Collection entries
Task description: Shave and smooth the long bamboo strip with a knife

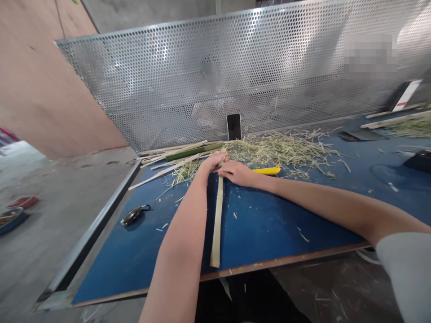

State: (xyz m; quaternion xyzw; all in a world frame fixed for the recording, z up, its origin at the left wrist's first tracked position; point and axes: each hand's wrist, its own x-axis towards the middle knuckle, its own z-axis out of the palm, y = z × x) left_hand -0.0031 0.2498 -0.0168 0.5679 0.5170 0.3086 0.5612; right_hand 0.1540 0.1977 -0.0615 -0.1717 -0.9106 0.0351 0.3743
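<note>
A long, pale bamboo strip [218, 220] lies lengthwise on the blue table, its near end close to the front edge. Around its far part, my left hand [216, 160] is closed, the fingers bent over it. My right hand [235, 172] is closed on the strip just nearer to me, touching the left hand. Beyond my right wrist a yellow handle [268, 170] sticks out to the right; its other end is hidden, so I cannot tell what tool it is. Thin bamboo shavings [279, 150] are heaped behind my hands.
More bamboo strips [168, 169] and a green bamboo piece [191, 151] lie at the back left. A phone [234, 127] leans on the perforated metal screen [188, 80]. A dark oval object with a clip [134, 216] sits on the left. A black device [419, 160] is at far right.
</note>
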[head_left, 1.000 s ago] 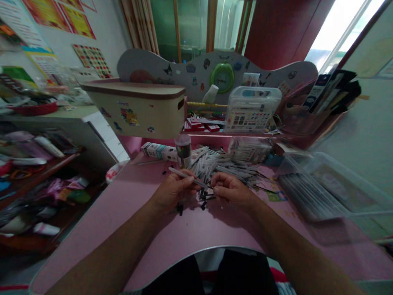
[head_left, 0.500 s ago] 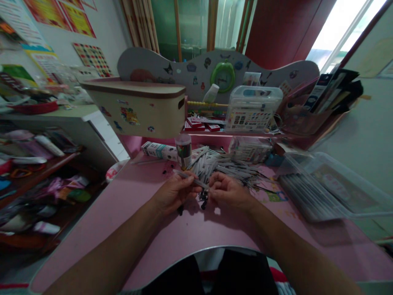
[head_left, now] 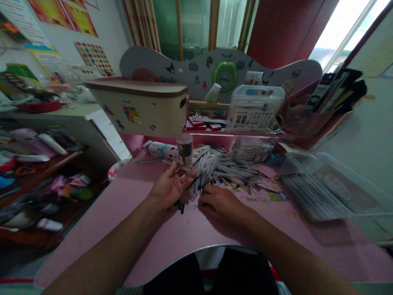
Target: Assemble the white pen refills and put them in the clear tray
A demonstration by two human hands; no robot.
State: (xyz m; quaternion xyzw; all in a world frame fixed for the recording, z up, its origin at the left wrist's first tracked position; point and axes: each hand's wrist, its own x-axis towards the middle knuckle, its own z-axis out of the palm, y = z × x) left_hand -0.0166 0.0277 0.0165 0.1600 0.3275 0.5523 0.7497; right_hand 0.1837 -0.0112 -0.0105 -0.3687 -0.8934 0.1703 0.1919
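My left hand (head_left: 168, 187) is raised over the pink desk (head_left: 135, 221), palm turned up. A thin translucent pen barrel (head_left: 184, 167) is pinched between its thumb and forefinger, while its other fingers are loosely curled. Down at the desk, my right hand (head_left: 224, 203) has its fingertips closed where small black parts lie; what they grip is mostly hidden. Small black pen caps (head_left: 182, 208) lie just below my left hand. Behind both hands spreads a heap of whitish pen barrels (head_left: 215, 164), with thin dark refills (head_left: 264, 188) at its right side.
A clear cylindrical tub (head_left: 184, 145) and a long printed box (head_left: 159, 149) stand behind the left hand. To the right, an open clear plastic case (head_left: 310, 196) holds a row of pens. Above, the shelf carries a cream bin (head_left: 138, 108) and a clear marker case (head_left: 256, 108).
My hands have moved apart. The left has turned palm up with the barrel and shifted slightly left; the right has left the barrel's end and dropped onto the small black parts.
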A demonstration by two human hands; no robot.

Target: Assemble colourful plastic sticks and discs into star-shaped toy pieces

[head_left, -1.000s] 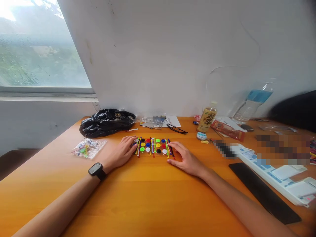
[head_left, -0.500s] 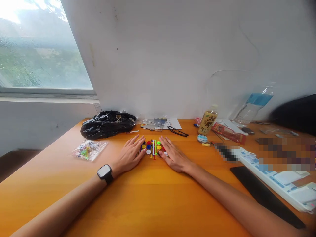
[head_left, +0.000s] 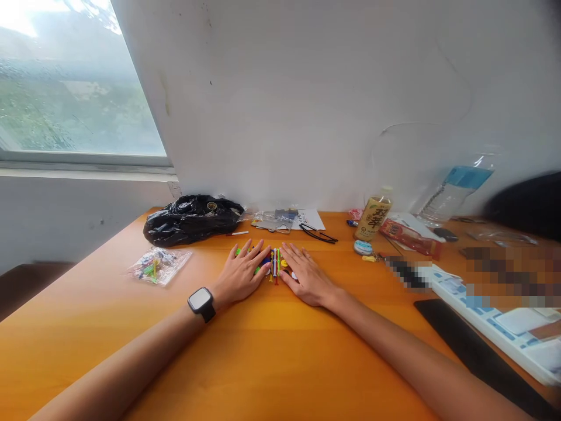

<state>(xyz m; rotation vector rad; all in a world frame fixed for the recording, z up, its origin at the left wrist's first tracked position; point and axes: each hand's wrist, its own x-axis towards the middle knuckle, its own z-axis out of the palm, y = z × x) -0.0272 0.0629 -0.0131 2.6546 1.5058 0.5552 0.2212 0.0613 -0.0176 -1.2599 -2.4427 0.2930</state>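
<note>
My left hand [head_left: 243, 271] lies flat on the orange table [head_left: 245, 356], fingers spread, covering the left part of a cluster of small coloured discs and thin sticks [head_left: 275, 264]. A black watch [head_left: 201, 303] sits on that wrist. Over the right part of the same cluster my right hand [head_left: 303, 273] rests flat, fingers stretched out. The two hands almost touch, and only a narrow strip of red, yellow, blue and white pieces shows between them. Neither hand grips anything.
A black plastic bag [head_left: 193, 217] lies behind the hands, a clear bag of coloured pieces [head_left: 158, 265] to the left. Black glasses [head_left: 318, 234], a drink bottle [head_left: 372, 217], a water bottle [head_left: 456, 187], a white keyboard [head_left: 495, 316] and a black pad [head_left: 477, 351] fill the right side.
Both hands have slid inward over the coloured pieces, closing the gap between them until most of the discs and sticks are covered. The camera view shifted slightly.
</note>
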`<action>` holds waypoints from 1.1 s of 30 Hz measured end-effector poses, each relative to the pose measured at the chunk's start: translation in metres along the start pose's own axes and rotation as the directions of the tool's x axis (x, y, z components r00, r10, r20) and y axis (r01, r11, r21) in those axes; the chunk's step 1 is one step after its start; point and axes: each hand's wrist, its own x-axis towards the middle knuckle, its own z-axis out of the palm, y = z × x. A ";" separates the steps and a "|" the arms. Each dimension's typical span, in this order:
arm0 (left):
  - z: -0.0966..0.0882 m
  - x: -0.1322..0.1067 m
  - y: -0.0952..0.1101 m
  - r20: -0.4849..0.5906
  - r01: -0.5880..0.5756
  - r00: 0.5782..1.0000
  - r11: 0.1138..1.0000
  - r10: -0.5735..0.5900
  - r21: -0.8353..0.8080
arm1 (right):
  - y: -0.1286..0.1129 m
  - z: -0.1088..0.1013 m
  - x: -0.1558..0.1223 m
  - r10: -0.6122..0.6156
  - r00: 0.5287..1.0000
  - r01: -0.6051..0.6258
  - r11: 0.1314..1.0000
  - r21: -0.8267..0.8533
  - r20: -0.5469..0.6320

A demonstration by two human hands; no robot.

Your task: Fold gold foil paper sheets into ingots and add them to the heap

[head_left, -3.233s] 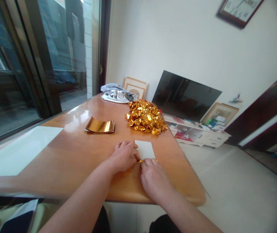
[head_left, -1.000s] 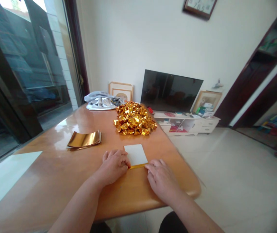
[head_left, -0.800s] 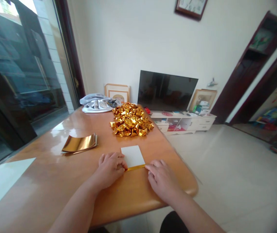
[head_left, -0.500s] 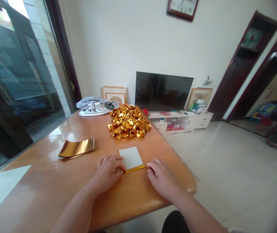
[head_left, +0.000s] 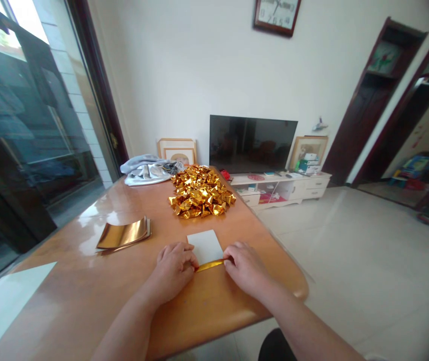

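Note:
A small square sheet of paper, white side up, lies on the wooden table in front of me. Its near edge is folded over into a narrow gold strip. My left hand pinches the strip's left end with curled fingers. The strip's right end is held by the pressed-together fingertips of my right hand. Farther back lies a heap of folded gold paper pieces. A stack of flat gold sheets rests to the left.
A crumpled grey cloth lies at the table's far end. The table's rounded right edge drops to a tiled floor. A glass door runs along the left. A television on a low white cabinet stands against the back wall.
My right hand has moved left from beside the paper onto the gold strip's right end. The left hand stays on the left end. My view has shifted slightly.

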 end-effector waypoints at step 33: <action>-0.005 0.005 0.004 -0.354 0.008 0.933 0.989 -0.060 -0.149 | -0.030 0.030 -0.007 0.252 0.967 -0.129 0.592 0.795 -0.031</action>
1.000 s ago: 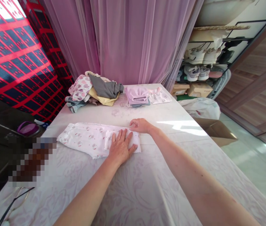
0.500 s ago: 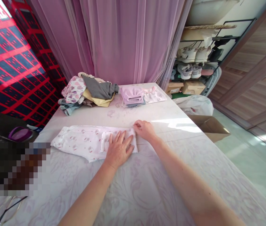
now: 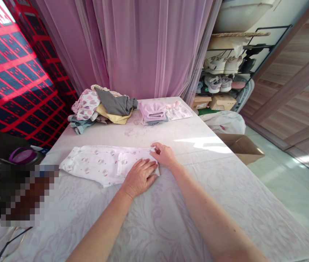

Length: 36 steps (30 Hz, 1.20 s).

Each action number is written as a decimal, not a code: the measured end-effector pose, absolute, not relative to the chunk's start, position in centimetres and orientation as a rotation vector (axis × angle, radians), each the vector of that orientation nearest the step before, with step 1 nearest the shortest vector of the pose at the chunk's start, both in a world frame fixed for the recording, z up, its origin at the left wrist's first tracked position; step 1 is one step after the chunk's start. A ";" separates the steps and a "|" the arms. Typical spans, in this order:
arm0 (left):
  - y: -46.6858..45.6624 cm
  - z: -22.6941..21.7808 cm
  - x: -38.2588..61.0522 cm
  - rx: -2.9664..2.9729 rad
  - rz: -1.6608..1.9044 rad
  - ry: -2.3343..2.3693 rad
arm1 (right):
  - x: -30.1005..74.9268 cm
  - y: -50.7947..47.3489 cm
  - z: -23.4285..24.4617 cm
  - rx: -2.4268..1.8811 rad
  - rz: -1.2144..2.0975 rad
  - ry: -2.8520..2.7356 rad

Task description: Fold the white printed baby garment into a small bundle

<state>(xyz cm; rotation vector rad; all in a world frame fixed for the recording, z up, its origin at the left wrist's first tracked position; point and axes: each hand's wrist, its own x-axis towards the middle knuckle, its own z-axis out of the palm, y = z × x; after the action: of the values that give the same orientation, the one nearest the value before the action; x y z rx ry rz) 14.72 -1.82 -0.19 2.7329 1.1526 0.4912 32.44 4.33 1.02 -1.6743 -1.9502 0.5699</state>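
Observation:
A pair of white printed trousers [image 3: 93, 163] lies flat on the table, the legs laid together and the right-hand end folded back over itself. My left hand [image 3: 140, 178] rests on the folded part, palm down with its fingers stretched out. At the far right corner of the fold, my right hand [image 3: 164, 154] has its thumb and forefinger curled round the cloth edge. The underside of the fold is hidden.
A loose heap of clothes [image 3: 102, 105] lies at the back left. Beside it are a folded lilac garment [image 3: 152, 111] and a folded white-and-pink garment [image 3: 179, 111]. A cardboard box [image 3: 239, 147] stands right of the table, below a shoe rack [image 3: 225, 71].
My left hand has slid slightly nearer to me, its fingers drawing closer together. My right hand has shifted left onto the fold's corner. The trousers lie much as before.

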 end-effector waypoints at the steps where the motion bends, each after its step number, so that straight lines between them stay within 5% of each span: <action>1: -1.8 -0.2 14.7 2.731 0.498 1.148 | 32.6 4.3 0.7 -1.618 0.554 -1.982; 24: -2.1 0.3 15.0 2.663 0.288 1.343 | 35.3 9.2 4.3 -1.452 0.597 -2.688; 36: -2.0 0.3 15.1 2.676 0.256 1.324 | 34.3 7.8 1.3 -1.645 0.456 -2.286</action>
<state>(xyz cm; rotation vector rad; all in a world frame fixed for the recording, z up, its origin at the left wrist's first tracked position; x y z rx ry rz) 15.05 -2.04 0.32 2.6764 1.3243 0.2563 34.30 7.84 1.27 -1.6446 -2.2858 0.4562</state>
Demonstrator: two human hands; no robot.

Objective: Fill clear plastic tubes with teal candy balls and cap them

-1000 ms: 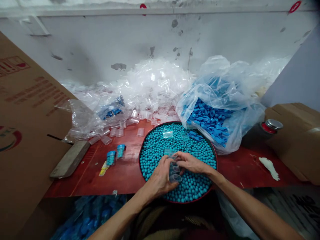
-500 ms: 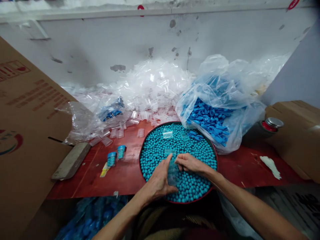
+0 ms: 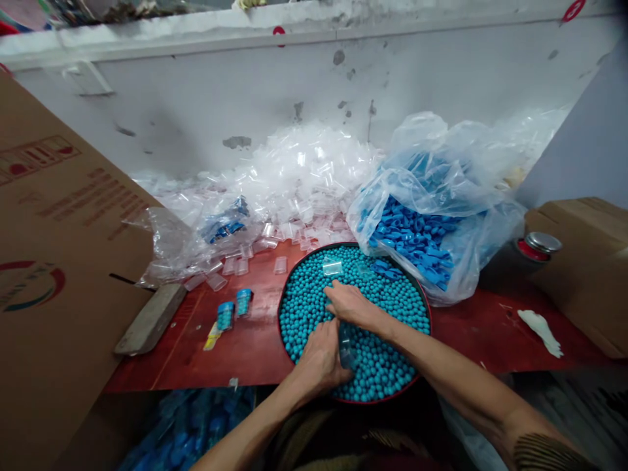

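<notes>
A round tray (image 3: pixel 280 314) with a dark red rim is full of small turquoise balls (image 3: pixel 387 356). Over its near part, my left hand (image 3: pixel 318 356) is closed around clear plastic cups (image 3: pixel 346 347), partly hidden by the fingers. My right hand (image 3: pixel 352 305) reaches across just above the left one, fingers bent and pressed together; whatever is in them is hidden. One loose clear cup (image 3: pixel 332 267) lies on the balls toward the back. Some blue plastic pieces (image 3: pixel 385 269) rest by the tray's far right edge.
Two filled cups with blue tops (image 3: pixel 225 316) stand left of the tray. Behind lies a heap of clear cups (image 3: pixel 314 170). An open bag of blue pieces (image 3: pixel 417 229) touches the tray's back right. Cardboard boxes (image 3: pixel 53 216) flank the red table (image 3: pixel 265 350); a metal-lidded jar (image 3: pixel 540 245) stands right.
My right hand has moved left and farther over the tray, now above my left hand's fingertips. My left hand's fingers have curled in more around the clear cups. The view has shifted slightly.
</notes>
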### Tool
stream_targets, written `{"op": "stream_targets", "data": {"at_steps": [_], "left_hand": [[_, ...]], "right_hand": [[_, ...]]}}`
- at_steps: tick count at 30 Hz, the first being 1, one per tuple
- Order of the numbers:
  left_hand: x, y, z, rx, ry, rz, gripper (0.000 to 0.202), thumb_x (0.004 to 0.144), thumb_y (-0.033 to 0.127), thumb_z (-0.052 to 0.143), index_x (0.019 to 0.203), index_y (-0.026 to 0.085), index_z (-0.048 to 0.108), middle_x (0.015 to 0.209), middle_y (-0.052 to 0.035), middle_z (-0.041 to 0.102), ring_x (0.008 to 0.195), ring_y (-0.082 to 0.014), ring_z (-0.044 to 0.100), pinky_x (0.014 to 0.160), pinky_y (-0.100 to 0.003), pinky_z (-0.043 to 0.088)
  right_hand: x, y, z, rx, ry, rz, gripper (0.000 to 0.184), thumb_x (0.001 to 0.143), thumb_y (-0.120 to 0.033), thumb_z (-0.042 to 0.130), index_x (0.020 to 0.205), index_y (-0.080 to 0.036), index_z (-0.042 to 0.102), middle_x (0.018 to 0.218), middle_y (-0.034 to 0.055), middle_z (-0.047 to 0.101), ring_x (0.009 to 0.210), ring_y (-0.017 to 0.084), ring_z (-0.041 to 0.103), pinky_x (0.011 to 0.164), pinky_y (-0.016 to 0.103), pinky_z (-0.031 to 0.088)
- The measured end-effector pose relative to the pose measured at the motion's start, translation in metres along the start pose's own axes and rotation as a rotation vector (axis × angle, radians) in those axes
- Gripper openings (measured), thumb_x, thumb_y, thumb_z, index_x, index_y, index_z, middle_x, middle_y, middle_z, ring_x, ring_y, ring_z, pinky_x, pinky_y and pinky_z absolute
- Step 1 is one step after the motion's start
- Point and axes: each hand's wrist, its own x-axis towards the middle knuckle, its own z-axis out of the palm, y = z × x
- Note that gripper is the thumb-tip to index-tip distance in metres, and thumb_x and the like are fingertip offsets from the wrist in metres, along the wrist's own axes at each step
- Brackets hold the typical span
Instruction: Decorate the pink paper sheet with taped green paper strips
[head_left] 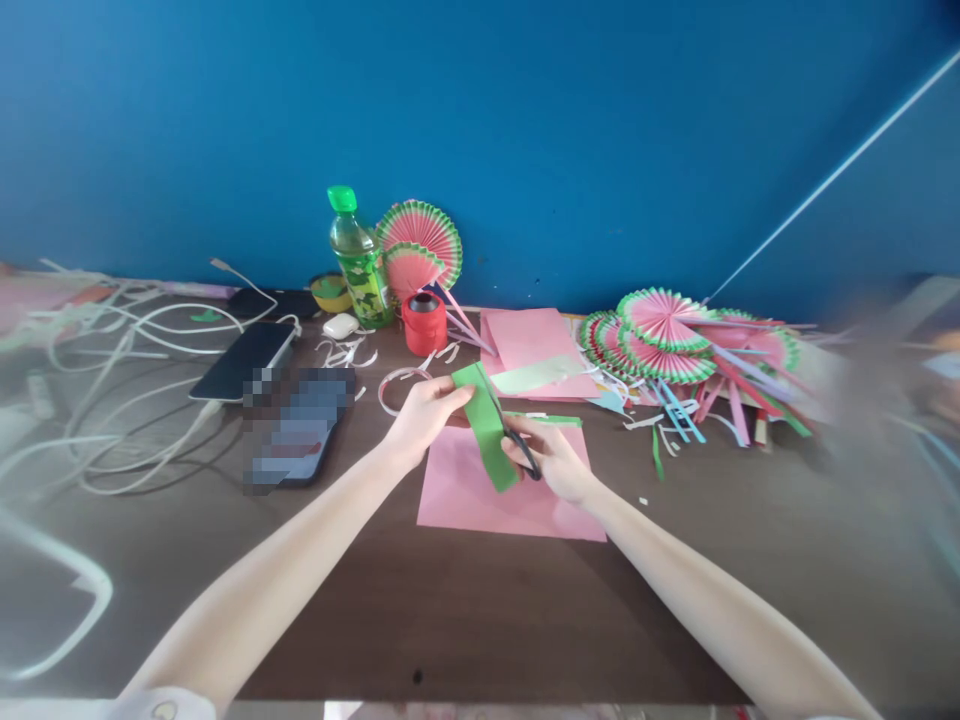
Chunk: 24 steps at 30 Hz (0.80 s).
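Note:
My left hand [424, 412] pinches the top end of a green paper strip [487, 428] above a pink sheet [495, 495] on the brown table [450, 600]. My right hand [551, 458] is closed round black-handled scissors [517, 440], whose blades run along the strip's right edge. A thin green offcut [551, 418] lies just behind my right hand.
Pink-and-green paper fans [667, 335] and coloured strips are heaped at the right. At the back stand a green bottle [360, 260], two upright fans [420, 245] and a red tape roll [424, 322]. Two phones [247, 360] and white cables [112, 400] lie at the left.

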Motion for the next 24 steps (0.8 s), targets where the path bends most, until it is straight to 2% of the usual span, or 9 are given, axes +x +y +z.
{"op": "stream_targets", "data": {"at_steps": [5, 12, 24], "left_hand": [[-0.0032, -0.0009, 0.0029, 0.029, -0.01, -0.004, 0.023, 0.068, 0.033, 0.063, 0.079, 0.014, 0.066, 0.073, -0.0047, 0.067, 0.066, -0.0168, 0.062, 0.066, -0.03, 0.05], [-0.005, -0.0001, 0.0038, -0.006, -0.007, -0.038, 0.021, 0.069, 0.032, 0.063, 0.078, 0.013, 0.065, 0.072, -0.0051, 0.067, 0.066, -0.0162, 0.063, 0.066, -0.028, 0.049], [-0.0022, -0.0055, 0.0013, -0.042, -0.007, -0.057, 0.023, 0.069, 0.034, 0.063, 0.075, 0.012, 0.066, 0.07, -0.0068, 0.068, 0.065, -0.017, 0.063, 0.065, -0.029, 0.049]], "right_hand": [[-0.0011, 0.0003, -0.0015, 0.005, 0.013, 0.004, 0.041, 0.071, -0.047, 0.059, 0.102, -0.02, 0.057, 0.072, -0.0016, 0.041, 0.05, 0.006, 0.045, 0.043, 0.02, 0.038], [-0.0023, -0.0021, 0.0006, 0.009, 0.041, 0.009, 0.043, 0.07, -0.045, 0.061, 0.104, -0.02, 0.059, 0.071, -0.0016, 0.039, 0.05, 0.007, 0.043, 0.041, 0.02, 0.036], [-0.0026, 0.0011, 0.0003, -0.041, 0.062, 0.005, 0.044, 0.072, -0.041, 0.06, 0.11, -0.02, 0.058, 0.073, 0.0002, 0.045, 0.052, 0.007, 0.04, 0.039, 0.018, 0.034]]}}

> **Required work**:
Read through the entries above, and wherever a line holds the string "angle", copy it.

> **Output for this task**:
Each action number is written as a decimal, not a code: the measured end-effector pose, absolute, not relative to the chunk's start, position in centimetres and orientation as a rotation vector (axis × angle, radians), each the vector of that orientation nearest the step before, with step 1 nearest the shortest vector of the pose at the chunk's start, both in a world frame fixed for the recording, z up, its origin at the left wrist's first tracked position; step 1 is one step after the chunk's start. A ";" separates the steps and a "|" the arms. Typical spans, in this order:
- The measured end-effector pose relative to the pose measured at the motion's start, translation in metres along the start pose's own axes and rotation as a rotation vector (axis × angle, radians) in those axes

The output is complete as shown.